The home health nurse is developing a plan of care for a patient who will be managing his chronic pain at home. Using the nursing process, on which concepts should the nurse focus the patient teaching?
- A. Self-care and safety
- B. Autonomy and need
- C. Health promotion and exercise
- D. Dependence and health
Correct Answer: A
Rationale: The patient will be at home monitoring his own pain management, administering his own medication, and monitoring and reporting side effects. This requires the ability to perform self-care activities in a safe manner. Creating autonomy is important, but need is a poorly defined concept. Health promotion is an important global concept for maintaining health, and exercise is an appropriate activity; however, self-care and safety are the priorities. Dependence is not a concept used to develop a nursing plan of care, and health is too broad a concept to use as a basis for a nursing plan of care.
Two patients on your unit have recently returned to the postsurgical unit after knee arthroplasty. One patient is reporting pain of 8 to 9 on a 0 -to-10 pain scale, whereas the other patient is reporting a pain level of 3 to 4 on the same pain scale. What is the nurses most plausible rationale for understanding the patients different perceptions of pain?

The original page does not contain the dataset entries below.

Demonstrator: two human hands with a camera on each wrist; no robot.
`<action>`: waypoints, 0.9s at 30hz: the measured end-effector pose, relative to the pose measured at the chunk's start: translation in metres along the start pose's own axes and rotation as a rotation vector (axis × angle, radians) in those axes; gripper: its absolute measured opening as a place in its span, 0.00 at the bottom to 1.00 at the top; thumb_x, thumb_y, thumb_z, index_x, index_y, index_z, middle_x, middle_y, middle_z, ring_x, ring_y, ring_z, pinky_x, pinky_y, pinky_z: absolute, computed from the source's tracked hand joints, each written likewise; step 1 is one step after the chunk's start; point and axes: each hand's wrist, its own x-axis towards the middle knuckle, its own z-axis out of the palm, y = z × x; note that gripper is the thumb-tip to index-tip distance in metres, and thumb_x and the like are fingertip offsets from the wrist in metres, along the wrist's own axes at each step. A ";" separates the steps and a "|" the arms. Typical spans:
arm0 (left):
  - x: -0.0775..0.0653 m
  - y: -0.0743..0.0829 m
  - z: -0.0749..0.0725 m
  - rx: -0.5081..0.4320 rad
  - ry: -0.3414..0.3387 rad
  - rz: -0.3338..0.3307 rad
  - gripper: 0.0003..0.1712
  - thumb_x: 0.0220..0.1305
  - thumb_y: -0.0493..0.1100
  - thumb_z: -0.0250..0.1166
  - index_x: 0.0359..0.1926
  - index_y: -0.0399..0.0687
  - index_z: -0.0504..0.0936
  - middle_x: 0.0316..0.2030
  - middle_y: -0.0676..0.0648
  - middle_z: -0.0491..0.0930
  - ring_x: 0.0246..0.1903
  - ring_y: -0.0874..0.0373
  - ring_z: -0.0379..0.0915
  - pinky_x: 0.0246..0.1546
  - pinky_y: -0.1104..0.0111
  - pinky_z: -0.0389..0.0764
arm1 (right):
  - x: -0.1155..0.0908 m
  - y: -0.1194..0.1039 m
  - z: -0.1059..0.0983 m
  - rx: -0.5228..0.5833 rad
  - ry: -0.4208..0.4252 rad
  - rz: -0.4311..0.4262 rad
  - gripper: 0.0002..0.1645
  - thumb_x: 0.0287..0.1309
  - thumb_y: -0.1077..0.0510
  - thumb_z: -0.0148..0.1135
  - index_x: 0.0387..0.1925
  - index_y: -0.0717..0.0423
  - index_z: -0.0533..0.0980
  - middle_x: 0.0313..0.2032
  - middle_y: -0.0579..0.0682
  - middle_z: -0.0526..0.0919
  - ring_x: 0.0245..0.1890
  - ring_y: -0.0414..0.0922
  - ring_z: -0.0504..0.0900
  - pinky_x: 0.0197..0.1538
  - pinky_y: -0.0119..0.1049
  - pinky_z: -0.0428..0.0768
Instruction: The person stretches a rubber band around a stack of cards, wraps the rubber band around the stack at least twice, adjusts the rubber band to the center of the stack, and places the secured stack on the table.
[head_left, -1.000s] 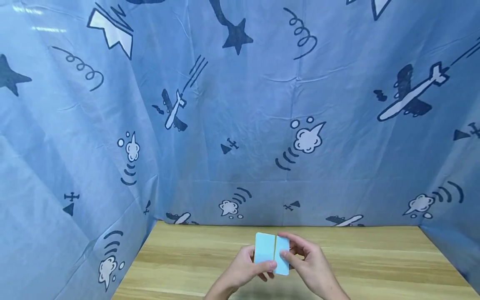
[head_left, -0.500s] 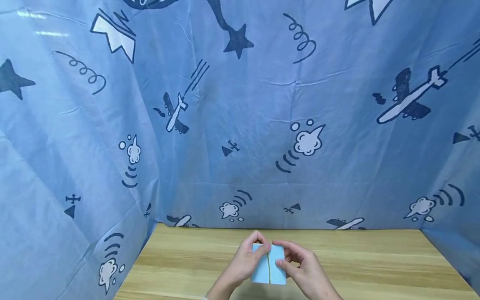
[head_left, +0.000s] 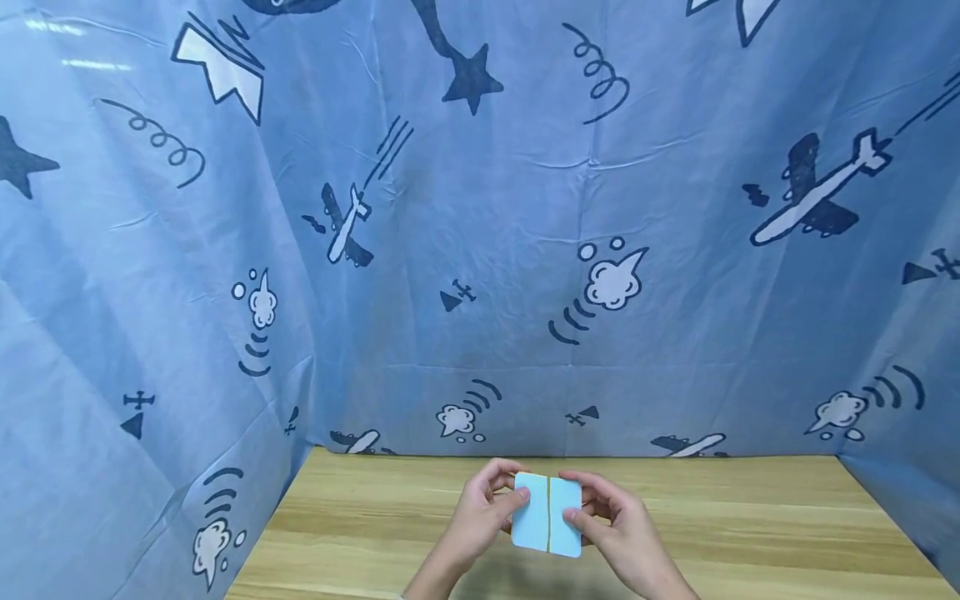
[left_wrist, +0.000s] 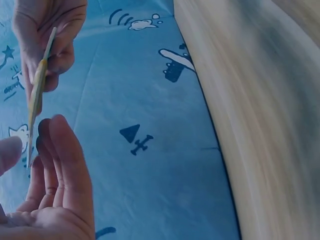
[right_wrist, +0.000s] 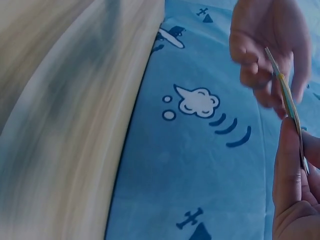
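A thin stack of light blue, round-cornered cards (head_left: 531, 527) is held up over the table, with a yellow-brown rubber band (head_left: 549, 521) running down its middle. My right hand (head_left: 621, 527) pinches the right side, thumb on the front face and fingers behind. At the left edge, my left hand (head_left: 480, 510) has its thumb over the front in the head view. Seen edge-on in the left wrist view, the cards (left_wrist: 36, 95) stand between the loosely spread thumb and fingers of that left hand (left_wrist: 60, 195). The right wrist view also shows the stack (right_wrist: 290, 102) edge-on.
The wooden table (head_left: 360, 517) lies beneath both hands. Blue cloth (head_left: 480, 333) printed with planes, stars and clouds hangs behind it and along both sides.
The left thumb has gone from the band's lower end up to its top, then out to the left edge. The band now runs straight down the middle. The right hand keeps its grip.
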 end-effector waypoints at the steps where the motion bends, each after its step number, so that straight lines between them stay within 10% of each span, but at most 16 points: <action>1: -0.002 -0.001 -0.002 -0.016 -0.004 -0.003 0.17 0.67 0.32 0.62 0.55 0.34 0.75 0.37 0.48 0.79 0.28 0.59 0.78 0.21 0.69 0.82 | 0.000 0.001 -0.002 -0.001 0.005 0.001 0.28 0.62 0.69 0.65 0.64 0.68 0.71 0.37 0.60 0.80 0.34 0.44 0.83 0.32 0.42 0.87; 27: 0.003 -0.050 -0.002 -0.092 0.069 -0.108 0.17 0.56 0.24 0.65 0.48 0.28 0.78 0.33 0.47 0.78 0.27 0.61 0.78 0.28 0.68 0.85 | 0.007 0.047 -0.021 0.063 0.063 0.107 0.26 0.60 0.72 0.64 0.60 0.75 0.70 0.37 0.62 0.83 0.30 0.46 0.85 0.34 0.46 0.87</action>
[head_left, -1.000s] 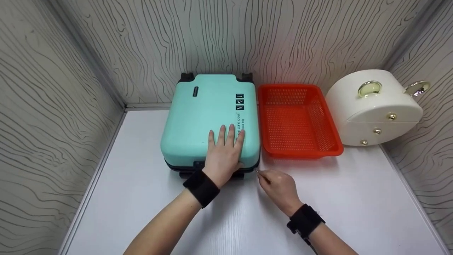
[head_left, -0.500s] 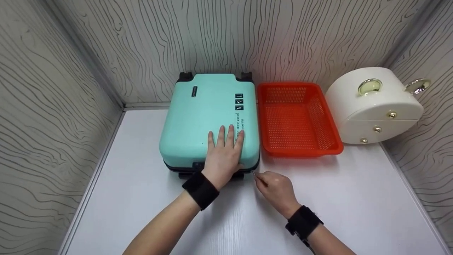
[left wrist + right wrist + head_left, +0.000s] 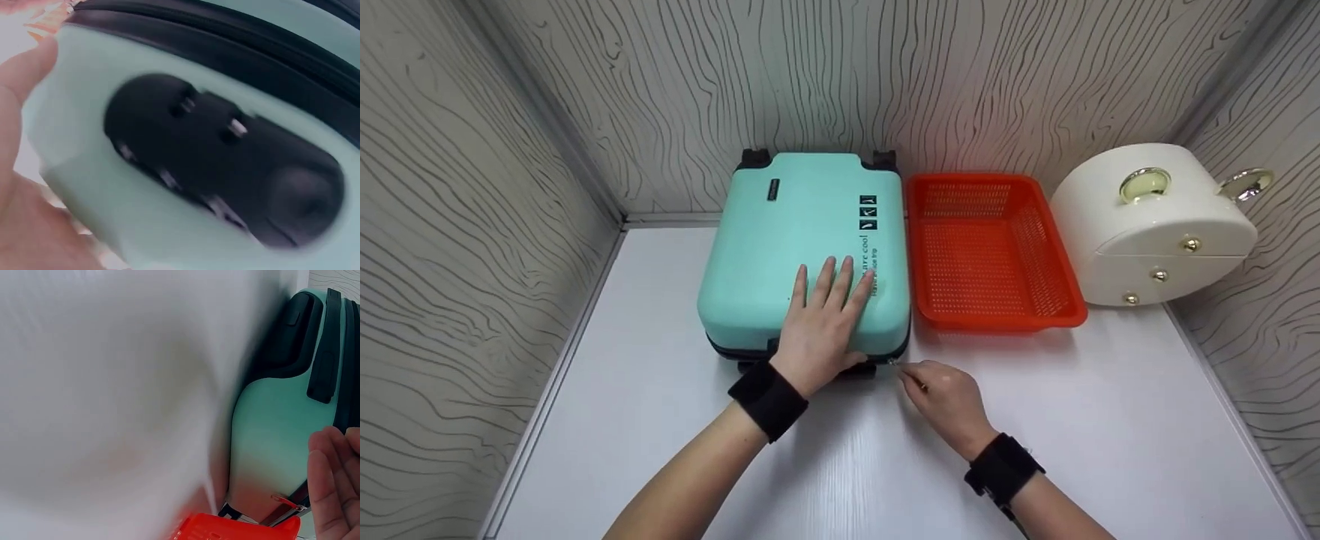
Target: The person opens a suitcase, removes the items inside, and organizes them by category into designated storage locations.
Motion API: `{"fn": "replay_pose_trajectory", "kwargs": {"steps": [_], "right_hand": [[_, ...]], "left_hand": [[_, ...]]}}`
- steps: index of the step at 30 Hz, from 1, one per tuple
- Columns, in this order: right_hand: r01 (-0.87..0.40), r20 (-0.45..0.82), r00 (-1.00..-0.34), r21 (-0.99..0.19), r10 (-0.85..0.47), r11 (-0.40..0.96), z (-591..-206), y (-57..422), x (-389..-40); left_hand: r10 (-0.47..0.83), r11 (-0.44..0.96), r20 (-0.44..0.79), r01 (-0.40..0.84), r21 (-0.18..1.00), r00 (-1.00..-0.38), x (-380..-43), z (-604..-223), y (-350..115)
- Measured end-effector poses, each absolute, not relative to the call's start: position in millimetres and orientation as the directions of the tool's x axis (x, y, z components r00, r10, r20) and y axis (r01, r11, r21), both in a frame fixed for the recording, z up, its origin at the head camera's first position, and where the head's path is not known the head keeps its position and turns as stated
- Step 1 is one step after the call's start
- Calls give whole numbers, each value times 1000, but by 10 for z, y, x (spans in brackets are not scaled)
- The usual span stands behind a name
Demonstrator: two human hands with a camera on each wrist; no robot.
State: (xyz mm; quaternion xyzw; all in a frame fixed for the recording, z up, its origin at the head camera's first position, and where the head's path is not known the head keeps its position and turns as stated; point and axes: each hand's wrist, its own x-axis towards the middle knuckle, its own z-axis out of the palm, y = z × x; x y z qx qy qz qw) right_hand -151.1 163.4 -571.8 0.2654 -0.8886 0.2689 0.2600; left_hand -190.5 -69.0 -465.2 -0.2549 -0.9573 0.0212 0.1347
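Observation:
A mint-green hard-shell suitcase [image 3: 802, 232] lies flat on the white table. My left hand [image 3: 817, 330] rests on its lid near the front edge, fingers spread. In the left wrist view, the thumb [image 3: 34, 64] lies beside the suitcase's black combination lock [image 3: 219, 163]. At the front right corner, my right hand [image 3: 949, 397] pinches a small metal zipper pull [image 3: 894, 362] between thumb and curled forefinger. In the right wrist view, the right hand's fingers [image 3: 329, 489] show near the zipper band, their tips partly out of frame. Another zipper pull [image 3: 287, 500] hangs farther along the seam.
A red perforated plastic basket [image 3: 926, 300] stands against the suitcase's right side. Right of it is a white rounded case [image 3: 1155, 217] with gold knobs and shiny handles. Patterned walls [image 3: 825, 75] enclose the table at the back and both sides.
My right hand has shifted slightly left along the suitcase's front corner with the zipper pull. The left hand has slid a little left on the lid, its fingers now slanted.

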Motion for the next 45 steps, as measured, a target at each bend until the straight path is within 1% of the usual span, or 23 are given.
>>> {"fn": "replay_pose_trajectory", "kwargs": {"steps": [3,6,11,16,20,25,31,33,45], "right_hand": [[-599,608,-730,-351,-312,720,-5740,1652,-1511],[-586,608,-738,-360,-294,726,-5758,1663,-1508],[-564,602,-754,-389,-262,729,-5772,1659,-1506],[-547,594,-769,-421,-236,723,-5764,1646,-1508],[-554,598,-767,-432,-235,712,-5758,1645,-1506],[-552,629,-751,-432,-200,713,-5775,1650,-1491],[-555,593,-778,-491,-208,672,-5801,1620,-1477],[-563,591,-777,-498,-217,660,-5801,1607,-1478],[-623,612,-732,-427,-298,655,-5789,1483,-1481]], "left_hand": [[504,863,249,494,-108,-827,-1902,-4615,-905],[483,874,233,481,-69,-844,-1886,-4583,-1177],[447,893,217,448,-47,-868,-1865,-4565,-1600],[445,894,216,446,-48,-869,-1886,-4604,-1840],[457,886,202,462,-20,-867,-1915,-4650,-1891],[456,885,209,467,0,-865,-1914,-4660,-1890],[448,889,202,457,1,-871,-1897,-4651,-1893],[448,889,203,458,2,-871,-1895,-4653,-1895],[438,893,187,449,18,-879,-1905,-4656,-1881]]}}
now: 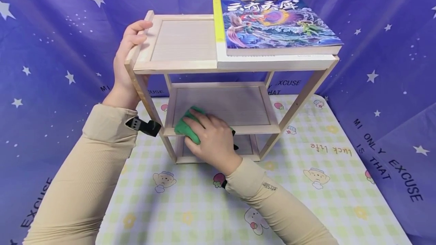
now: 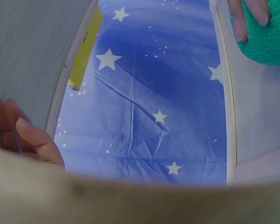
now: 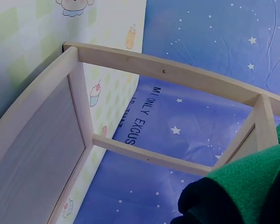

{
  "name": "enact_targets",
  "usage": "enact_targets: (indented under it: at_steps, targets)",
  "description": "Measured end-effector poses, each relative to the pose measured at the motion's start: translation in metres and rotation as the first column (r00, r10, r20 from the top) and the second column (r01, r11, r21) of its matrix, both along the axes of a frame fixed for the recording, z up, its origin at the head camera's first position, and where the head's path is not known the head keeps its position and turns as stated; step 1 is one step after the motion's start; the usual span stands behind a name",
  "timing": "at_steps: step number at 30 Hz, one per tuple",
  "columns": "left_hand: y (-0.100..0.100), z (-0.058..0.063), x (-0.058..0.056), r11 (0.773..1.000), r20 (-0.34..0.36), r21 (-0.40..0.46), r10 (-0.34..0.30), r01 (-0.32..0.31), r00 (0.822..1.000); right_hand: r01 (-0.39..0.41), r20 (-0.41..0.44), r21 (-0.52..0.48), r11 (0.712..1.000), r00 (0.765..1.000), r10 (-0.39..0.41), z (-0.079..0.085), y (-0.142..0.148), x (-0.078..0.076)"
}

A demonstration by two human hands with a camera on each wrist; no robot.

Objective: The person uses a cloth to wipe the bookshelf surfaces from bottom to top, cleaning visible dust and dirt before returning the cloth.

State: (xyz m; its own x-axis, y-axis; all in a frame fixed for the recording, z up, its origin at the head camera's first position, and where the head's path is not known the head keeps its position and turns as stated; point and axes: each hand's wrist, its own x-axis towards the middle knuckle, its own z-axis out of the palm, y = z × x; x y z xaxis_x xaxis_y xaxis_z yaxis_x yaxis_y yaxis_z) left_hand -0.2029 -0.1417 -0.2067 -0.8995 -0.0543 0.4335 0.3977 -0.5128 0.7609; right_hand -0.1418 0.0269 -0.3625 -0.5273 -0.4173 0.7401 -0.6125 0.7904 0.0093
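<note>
A three-tier pale wooden shelf rack (image 1: 184, 41) stands on the table. At its upper left corner my left hand (image 1: 123, 67) grips the raised side rail, fingertips over the top edge. My right hand (image 1: 216, 143) holds a green cloth (image 1: 186, 128) against the front left part of the middle shelf (image 1: 235, 105). The left wrist view shows right-hand fingers lying on the cloth (image 2: 266, 39). In the right wrist view, the cloth (image 3: 247, 186) fills the lower right corner, partly covered by dark shapes; the right fingers are not visible there.
A colourful illustrated book (image 1: 272, 25) lies on a thicker white book (image 1: 276, 61) with a yellow edge, covering the rack's top right. Underneath is a checked tablecloth (image 1: 306, 207). A blue star-patterned curtain (image 1: 391, 86) hangs behind and beside the table.
</note>
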Motion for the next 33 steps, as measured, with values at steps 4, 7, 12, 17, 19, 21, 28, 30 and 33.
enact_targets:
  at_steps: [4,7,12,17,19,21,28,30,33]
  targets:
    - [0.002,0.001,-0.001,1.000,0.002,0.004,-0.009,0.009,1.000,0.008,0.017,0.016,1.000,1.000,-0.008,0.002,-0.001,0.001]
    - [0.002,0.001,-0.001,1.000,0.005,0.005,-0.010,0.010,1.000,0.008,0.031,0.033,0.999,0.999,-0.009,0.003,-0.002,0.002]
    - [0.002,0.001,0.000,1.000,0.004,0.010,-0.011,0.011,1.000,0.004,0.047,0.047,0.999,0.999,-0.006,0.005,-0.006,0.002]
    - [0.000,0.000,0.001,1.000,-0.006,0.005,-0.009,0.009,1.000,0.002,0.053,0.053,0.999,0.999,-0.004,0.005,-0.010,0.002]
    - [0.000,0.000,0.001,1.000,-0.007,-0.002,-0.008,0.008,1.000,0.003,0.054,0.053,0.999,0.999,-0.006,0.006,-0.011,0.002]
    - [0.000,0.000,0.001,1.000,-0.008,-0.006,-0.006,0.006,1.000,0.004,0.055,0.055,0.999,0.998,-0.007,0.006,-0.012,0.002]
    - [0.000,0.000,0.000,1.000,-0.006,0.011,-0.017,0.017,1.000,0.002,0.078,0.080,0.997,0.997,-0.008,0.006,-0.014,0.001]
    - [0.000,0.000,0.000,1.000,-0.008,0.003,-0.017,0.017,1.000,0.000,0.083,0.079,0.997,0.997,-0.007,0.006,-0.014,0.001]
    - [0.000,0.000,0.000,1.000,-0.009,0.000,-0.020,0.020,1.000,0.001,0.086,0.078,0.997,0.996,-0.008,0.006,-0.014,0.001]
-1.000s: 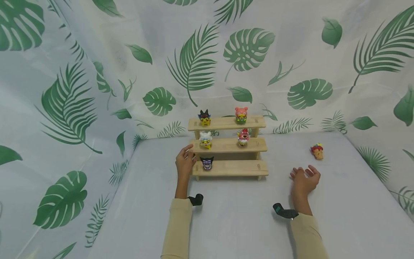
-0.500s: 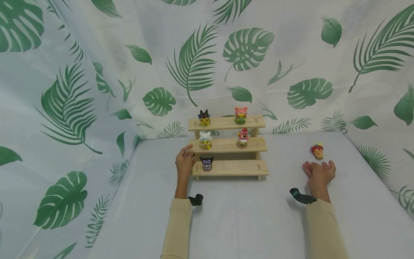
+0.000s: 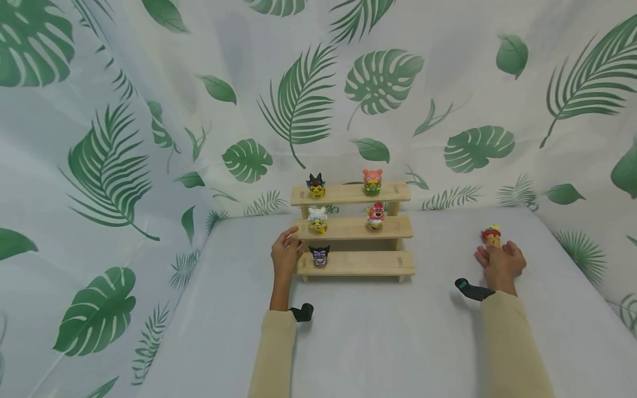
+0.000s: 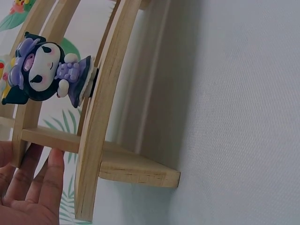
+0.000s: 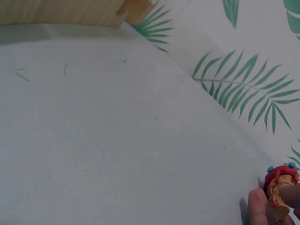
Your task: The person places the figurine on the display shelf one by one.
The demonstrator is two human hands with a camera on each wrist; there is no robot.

- A. Endorphin levels may vary between patients, affecting the perception of pain.
- B. One of the patients is exaggerating his or her sense of pain.
- C. The patients are likely experiencing a variance in vasoconstriction.
- D. One of the patients may be experiencing opioid tolerance.
Correct Answer: A
Rationale: Different people feel different degrees of pain from similar stimuli. Opioid tolerance is associated with chronic pain treatment and would not likely apply to these patients. The nurse should not assume the patient is exaggerating the pain because the patient is the best authority of his or her existence of pain, and definitions for pain state that pain is whatever the person says it is, existing whenever the experiencing person says it does.